Implementation:Deepset ai Haystack AnswerBuilder
Overview
AnswerBuilder is a Haystack component that converts a query and Generator replies into structured GeneratedAnswer objects. It supports regex-based answer extraction, document reference parsing with citation tracking, and works with both plain string replies and ChatMessage objects from chat generators.
Source Location
- File:
haystack/components/builders/answer_builder.py(Lines 16-257) - Class:
AnswerBuilder - Component decorator:
@component
Import
from haystack.components.builders import AnswerBuilder
Dependencies
- haystack.dataclasses: Provides
GeneratedAnswer,Document, andChatMessage. - re (standard library): Used for regex-based answer extraction and reference parsing.
Constructor
def __init__(
self,
pattern: str | None = None,
reference_pattern: str | None = None,
last_message_only: bool = False,
*,
return_only_referenced_documents: bool = True,
)
Parameters
- pattern (
str | None): Regular expression pattern to extract the answer text from the generator output. If not specified, the entire response is used as the answer. The pattern may contain at most one capture group:- No capture group: The whole regex match is used as the answer. Example:
[^\n]+$extracts the last line. - One capture group: The captured group text is used as the answer. Example:
Answer: (.*)extracts everything after "Answer: ". - Multiple capture groups: Rejected with a
ValueError.
- No capture group: The whole regex match is used as the answer. Example:
- reference_pattern (
str | None): Regular expression pattern for parsing document references from the generated text. References must be 1-based indices. Example:\[(\d+)\]extracts "1" from "answer[1]". When provided, documents receive a"referenced"metadata field. - last_message_only (
bool): IfTrue, only the last reply is processed. IfFalse(default), all replies are processed. - return_only_referenced_documents (
bool): When used withreference_pattern, ifTrue(default), only documents actually referenced in the reply are included. IfFalse, all documents are included with reference annotations. Has no effect whenreference_patternis not provided.
Run Method
@component.output_types(answers=list[GeneratedAnswer])
def run(
self,
query: str,
replies: list[str] | list[ChatMessage],
meta: list[dict[str, Any]] | None = None,
documents: list[Document] | None = None,
pattern: str | None = None,
reference_pattern: str | None = None,
) -> dict: # Returns {"answers": list[GeneratedAnswer]}
Parameters
- query (
str): The input query that was used as the generator prompt. - replies (
list[str] | list[ChatMessage]): The generator output. Can be plain strings (from non-chat generators) orChatMessageobjects (from chat generators). - meta (
list[dict] | None): Optional metadata from the generator, one dictionary per reply. Must match the length ofrepliesif provided. - documents (
list[Document] | None): Optional source documents used as generator context. When provided, they are attached to theGeneratedAnswerobjects with provenance annotations. - pattern (
str | None): Optional runtime override for the answer extraction pattern. - reference_pattern (
str | None): Optional runtime override for the reference parsing pattern.
Returns
{"answers": list[GeneratedAnswer]}: A dictionary containing structured answer objects, one per processed reply.
Behavior
- Initializes default empty metadata if none is provided; validates that
repliesandmetalengths match. - Validates any runtime pattern for capture group count.

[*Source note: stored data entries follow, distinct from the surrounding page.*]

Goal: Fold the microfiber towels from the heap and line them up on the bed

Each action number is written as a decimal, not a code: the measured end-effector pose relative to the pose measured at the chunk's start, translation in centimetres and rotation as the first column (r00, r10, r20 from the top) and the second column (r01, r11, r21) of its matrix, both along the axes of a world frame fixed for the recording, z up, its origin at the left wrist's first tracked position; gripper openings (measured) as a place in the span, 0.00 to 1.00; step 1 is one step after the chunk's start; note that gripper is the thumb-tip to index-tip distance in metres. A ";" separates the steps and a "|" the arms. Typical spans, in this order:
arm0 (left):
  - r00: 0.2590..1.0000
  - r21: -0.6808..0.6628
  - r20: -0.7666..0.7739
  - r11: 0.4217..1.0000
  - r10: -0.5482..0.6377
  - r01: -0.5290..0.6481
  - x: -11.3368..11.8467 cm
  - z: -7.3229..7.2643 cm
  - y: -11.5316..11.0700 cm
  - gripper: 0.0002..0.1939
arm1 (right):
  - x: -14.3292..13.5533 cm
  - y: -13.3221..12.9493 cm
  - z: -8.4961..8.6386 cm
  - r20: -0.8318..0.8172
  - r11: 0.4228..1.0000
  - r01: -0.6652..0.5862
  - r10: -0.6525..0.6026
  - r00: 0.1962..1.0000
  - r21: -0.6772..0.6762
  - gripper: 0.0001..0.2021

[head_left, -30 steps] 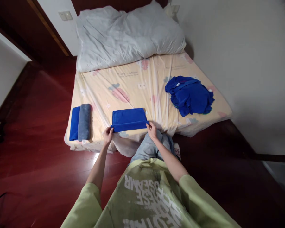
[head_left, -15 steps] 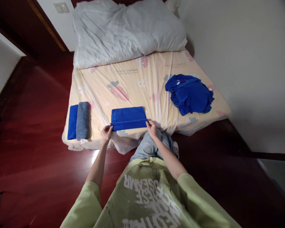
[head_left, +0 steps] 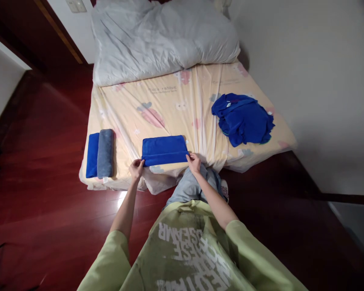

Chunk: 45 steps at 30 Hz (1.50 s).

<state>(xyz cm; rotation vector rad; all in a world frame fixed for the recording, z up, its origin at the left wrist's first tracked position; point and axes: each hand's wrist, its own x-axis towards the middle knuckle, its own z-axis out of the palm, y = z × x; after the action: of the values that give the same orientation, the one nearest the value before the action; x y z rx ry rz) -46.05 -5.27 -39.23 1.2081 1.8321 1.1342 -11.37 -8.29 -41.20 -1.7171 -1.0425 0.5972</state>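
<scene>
A blue cloth [head_left: 164, 146] lies flat near the front edge of the bed, its near side folded over in a narrow strip. My left hand [head_left: 136, 168] pinches the left end of that strip, and my right hand [head_left: 194, 162] pinches the right end. To the left, a folded blue cloth [head_left: 92, 155] lies beside a rolled or folded grey cloth [head_left: 105, 153], the two touching. A crumpled heap of blue cloth [head_left: 245, 121] sits on the right part of the bed.
The bed [head_left: 124, 113] has a patterned, wrinkled sheet that hangs over its front edge. A big grey-white quilt or pillow [head_left: 164, 38] covers the far end. A wall [head_left: 315, 81] rises at the right, and dark red floor [head_left: 48, 169] surrounds the bed.
The folded strip of the blue cloth lies slightly flatter. Both hands keep their pinch in nearly the same place, and the view has shifted a little.
</scene>
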 end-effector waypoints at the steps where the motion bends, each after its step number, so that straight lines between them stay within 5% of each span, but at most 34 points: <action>1: 1.000 -0.001 0.001 1.000 -0.002 0.002 0.0 -0.1 0.0 0.22 | 0.0 0.0 0.1 -0.009 1.000 0.004 -0.004 1.000 0.004 0.23; 14: 0.999 0.026 -0.041 0.999 -0.024 0.025 0.2 -0.1 -0.2 0.20 | -0.1 -0.3 0.4 0.030 0.999 -0.012 0.011 1.000 0.038 0.15; 22: 0.986 0.098 -0.161 0.994 -0.036 0.052 0.8 0.7 -1.0 0.17 | -0.4 -1.2 1.3 0.318 0.990 -0.115 0.082 0.945 0.087 0.14; 27: 0.929 0.257 -0.339 0.936 -0.146 0.241 1.1 1.8 -2.2 0.16 | -1.0 -2.1 2.1 0.428 0.950 -0.313 0.280 0.859 0.008 0.23; 34: 0.764 0.176 -0.440 0.789 -0.472 0.588 1.1 2.3 -2.2 0.23 | -1.6 -2.6 3.2 0.506 0.893 -0.449 0.407 0.760 -0.044 0.23; 39: 0.710 0.163 -0.466 0.737 -0.528 0.656 0.8 1.2 -1.9 0.29 | -1.7 -2.6 3.2 0.540 0.881 -0.465 0.432 0.722 -0.082 0.27; 45: 0.686 0.087 -0.501 0.758 -0.528 0.647 0.8 0.0 -1.6 0.33 | -1.7 -2.4 2.6 0.530 0.892 -0.437 0.426 0.733 -0.112 0.30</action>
<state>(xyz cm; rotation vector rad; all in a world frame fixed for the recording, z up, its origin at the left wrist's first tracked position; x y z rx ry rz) -45.22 -6.89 -39.22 2.1804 1.4028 0.7534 -13.09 -10.68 -38.57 -1.6657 -1.8889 0.3747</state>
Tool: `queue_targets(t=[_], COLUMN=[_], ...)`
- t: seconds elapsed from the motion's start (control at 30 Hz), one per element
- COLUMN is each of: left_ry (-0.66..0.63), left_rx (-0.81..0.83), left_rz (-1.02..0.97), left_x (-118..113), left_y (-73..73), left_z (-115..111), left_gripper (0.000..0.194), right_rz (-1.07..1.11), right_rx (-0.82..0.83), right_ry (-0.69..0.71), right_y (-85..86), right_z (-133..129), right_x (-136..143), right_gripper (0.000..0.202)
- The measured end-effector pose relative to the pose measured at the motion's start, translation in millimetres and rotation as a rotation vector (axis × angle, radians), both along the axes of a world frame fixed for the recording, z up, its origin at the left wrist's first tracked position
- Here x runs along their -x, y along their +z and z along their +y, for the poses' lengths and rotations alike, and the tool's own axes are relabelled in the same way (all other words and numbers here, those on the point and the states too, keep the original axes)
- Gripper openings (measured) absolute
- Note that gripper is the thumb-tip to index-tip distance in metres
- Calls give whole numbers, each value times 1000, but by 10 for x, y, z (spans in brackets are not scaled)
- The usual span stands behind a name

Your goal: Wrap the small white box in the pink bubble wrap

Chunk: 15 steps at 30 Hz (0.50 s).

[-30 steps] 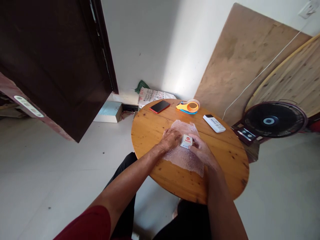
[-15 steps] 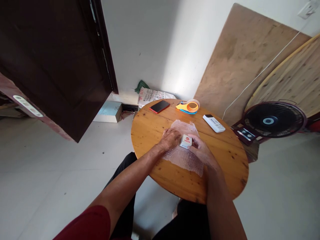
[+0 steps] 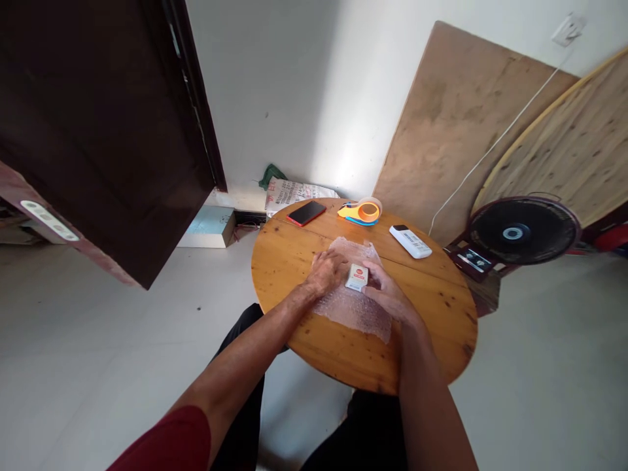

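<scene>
A small white box [image 3: 357, 277] with a red mark sits on a sheet of bubble wrap [image 3: 356, 315] on the round wooden table [image 3: 436, 314]. My right hand [image 3: 387, 293] is closed around the box's right side, thumb at the near edge and fingers at the far edge. To the left of the box, my left hand [image 3: 328, 271] lies on the bubble wrap with its fingers stretched out flat, their tips close to the box. Whether those fingertips touch the box I cannot tell.
Toward the table's far edge lie a red-edged phone [image 3: 307, 213], an orange tape dispenser [image 3: 366, 211] and a white handheld device [image 3: 411, 241]. A fan [image 3: 520, 230] stands beyond the table's right side. A dark door [image 3: 108, 118] is at the left.
The view has shifted slightly, moving the table a little left in the picture. Both hands keep nearly the same places around the box, which stays on the bubble wrap.
</scene>
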<state>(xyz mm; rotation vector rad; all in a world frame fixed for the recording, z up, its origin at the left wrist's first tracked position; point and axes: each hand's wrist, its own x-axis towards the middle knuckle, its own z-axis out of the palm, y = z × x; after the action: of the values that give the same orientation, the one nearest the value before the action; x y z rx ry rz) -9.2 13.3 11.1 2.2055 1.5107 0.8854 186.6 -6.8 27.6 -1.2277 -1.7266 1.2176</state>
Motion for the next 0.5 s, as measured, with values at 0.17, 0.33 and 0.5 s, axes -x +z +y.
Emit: queue_targets(t=[0.17,0.33,0.5], left_ry=[-11,-307,-255], left_rx=[-26,-87,-133], left_rz=[113,356,473], left_x=[161,281,156], left_y=[335,493,312], left_z=[-228,-788,-1044], left_gripper=[39,29,12], right_rz=[89,129,133], right_rx=[-14,-78,-122], right_ry=[4,-55,-140], right_y=[4,5,-54], right_z=[13,19,51], right_x=[-22,-48,-74], right_gripper=[61,47,41])
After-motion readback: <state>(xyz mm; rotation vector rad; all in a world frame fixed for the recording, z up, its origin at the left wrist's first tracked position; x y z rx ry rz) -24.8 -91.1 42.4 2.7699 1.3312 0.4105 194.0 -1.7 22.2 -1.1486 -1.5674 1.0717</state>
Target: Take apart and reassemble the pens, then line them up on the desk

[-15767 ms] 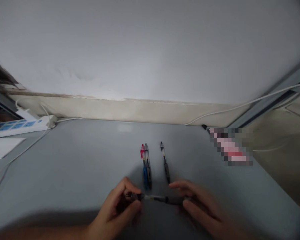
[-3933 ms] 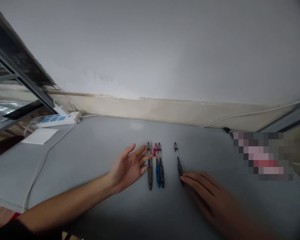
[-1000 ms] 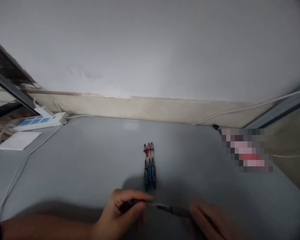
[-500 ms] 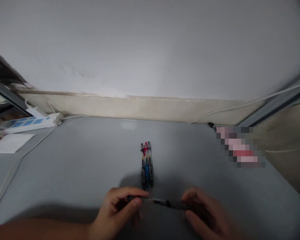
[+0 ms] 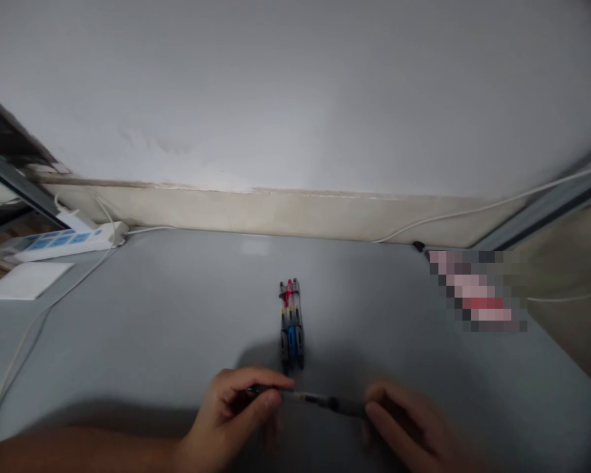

- Selects the pattern and reference_pattern (runtime > init).
- If
last_message_onlyisTrue, restricts processing to the last reply and its metadata. - For each reply:
- Extracts text content: uses
.textforChatMessageobjects,str()for strings. - Extracts metadata: merges
ChatMessage.meta(if applicable) with the providedmetadictionary, and addsall_messagescontaining the full replies list. - Document reference processing (if documents are provided):
- If
reference_patternis set, extracts 1-based document indices from the reply text. - Each document receives a
"source_index"metadata field (1-based position in the input list). - Each document receives a
"referenced"boolean metadata field when reference parsing is active. - Out-of-range indices are logged as warnings and skipped.
- If
return_only_referenced_documentsisTrue, only referenced documents are included.
- If
- Answer text extraction: Applies the regex pattern to extract the answer string. If the pattern does not match, an empty string is returned.
- Constructs a
GeneratedAnswerwith the extracted text, query, processed documents, and merged metadata.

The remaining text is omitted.